Météo et économie

Les décisions d’achat et comportements individuels dictés par la météo se diffusent largement dans l’économie. L’activité de secteurs entiers et d’entreprises de toutes tailles, fluctue au gré du temps qu’il fait et des anticipations du temps qu’il va faire.

Philippe Verdier

En association avec Meteo Protect, Philippe Verdier, chef du service météo de France 2, dévoile comment la météo pèse sur la vie économique quotidienne des français.

Episode 1 – 30 septembre 2013

Focus de la semaine : le prêt-à-porter

Septembre, c’est la rentrée, mais c’est aussi l’arrivée dans les vitrines des collections automne-hiver du prêt-à-porter. La météo est un élément capital. S’il ne fait pas froid, les clients potentiels retardent leurs achats. Si l’été se prolonge indéfiniment dans les premiers mois d’automne, et que la température s’installe durablement au-dessus des normales saisonnières, les vêtements chauds restent en rayon. Au printemps, c’est l’inverse. C’est lorsqu’il fait anormalement froid que les vêtements d’été ne trouvent pas preneur.


Le secteur du prêt-à-porter en France pèse 30 milliards d’euros, qui se répartissent entre les vêtements Femmes (50% des ventes), Hommes (30%) et enfants (20%). Suivants les circuits de distribution, l’influence de la météo n’est pas la même. Mais c’est surtout entre homme et femme que la différence est la plus notoire : dans le prêt à porter féminin, 1°C en moins au printemps peut coûter jusqu’à 8% des ventes contre 2% pour les vêtements masculins. En automne, 1°C peut coûter jusqu’à 7% au rayon femme contre 3% au rayon homme.
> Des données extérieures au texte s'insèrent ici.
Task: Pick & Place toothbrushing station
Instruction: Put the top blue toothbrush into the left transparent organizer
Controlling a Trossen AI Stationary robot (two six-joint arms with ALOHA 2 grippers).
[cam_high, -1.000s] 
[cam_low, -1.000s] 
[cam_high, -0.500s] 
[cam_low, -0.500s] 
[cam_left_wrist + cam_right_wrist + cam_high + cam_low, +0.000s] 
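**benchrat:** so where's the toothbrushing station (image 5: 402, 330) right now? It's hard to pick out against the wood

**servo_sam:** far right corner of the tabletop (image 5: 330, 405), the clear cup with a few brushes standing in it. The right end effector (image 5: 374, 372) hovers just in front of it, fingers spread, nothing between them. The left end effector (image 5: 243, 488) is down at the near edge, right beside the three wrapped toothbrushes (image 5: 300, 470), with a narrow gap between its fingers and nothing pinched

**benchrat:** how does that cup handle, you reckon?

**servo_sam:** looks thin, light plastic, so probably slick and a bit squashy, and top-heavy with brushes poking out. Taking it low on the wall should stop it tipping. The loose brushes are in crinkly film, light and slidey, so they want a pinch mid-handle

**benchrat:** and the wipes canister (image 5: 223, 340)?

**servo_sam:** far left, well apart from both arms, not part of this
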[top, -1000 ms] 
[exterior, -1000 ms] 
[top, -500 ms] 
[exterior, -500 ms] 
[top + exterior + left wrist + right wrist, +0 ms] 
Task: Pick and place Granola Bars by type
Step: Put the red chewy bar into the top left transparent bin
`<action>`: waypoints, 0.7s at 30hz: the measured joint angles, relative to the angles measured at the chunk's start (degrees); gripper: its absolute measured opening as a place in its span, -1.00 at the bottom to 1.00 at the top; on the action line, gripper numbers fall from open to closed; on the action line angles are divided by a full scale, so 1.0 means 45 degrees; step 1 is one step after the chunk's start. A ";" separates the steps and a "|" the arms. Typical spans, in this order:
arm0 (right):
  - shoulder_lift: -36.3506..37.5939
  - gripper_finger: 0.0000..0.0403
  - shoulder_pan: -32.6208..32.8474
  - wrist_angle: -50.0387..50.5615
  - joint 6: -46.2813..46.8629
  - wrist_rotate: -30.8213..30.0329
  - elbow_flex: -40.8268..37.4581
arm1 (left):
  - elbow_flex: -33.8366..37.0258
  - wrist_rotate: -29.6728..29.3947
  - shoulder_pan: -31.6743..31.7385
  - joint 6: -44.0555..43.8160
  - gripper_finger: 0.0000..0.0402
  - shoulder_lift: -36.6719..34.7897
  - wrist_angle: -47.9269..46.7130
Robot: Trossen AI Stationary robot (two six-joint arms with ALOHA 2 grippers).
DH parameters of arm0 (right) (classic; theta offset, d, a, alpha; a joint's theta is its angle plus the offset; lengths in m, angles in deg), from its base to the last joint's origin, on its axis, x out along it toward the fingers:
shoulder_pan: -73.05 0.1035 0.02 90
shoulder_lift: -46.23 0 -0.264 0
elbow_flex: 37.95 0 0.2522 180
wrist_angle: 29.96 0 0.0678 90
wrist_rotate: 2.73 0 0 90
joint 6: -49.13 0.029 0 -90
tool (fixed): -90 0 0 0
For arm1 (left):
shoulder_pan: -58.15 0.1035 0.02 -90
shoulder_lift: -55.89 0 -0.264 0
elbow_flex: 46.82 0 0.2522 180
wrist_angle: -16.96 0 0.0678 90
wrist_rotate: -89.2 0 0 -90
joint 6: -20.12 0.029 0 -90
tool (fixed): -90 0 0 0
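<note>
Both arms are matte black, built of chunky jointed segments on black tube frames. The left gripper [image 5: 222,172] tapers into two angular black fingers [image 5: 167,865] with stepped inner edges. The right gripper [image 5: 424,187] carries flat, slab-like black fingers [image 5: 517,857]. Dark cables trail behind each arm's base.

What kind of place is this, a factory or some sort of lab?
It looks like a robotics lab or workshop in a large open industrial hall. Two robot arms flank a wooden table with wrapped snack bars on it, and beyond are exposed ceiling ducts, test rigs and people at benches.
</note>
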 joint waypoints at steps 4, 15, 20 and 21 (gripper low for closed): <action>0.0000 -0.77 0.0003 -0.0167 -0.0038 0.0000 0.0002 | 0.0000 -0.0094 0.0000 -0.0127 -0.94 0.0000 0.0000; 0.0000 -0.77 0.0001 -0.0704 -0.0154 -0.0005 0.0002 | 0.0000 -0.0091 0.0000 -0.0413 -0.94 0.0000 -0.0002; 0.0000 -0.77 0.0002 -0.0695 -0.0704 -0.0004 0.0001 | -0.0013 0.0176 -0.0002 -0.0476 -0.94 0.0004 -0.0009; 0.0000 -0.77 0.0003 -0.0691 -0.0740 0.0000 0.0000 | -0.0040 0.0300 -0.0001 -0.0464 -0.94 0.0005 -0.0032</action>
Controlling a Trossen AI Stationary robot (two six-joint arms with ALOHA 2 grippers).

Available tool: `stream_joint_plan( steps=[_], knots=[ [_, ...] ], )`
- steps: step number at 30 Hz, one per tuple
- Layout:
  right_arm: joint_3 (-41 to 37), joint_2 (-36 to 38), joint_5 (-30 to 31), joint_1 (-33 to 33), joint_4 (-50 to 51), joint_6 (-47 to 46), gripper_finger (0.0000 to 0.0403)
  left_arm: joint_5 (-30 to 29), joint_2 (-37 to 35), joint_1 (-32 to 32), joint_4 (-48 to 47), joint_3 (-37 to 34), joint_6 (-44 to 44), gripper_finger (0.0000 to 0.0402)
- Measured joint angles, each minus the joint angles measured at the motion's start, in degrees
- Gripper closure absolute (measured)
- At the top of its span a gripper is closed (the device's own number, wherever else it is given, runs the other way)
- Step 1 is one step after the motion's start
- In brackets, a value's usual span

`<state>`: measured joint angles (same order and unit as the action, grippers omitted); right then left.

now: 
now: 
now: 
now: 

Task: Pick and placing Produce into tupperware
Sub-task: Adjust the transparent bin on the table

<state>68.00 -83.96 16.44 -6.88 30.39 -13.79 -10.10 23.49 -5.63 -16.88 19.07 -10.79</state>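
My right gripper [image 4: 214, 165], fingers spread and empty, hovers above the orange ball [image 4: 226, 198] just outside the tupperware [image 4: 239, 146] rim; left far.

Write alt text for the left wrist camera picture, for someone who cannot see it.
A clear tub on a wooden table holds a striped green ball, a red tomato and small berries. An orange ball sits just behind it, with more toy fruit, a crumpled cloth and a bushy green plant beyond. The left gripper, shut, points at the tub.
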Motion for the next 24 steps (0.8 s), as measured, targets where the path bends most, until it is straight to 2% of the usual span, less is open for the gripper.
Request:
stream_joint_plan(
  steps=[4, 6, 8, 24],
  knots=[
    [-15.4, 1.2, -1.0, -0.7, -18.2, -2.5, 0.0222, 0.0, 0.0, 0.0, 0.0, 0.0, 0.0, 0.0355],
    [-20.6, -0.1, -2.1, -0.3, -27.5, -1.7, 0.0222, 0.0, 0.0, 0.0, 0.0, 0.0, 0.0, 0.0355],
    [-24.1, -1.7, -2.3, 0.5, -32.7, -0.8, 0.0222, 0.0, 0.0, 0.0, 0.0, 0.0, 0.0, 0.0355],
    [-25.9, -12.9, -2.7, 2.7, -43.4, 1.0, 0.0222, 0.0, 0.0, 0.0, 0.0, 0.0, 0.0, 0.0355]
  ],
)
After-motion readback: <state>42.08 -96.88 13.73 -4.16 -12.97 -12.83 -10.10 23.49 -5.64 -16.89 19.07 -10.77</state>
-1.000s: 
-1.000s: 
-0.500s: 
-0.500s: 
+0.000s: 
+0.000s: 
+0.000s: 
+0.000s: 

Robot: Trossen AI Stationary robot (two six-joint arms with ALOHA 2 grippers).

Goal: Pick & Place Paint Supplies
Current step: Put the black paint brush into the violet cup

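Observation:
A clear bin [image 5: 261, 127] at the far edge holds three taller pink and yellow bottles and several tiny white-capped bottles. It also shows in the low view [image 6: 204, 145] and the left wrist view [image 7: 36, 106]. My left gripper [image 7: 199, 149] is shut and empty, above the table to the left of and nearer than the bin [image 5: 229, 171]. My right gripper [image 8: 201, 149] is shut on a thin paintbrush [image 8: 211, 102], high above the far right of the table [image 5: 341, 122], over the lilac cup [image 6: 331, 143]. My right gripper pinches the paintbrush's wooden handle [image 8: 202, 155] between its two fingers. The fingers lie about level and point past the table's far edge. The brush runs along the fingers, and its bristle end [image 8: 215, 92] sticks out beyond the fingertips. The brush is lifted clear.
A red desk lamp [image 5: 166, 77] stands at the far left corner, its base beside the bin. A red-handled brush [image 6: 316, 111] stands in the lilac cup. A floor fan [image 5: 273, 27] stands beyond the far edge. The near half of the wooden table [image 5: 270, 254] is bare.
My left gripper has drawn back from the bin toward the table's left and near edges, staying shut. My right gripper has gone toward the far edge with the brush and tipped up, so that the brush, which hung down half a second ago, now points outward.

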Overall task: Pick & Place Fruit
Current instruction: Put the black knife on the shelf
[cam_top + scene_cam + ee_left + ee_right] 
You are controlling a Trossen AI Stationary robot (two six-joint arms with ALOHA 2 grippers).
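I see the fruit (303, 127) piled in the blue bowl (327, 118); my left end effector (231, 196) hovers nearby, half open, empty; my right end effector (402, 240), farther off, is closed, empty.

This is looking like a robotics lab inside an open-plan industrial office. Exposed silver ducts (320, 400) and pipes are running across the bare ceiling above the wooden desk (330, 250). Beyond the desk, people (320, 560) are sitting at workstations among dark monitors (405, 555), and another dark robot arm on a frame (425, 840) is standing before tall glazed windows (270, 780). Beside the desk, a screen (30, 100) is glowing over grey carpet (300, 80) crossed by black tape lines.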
Ce soir sur France 2, Philippe Verdier a rappelé qu’en Mars 2013, l’anomalie de température de -1,5°C s’est traduit par -7,1% des ventes de prêt-à-porter soit  € 183 millions. En Septembre 2013, la saison Automne-Hiver débute dans un contexte de températures plutôt clémentes et donc défavorables au textile. La température moyennée sur la France indique une température supérieure à la normale de +0,3°C qui se traduit par -1,1% des ventes soit  € 28 millions.  Il y a à peine 2 ans, nous vivions le deuxième automne le plus chaud depuis le début du XXème siècle, le plus chaud étant en 2006 et le 3ème plus chaud en 2009.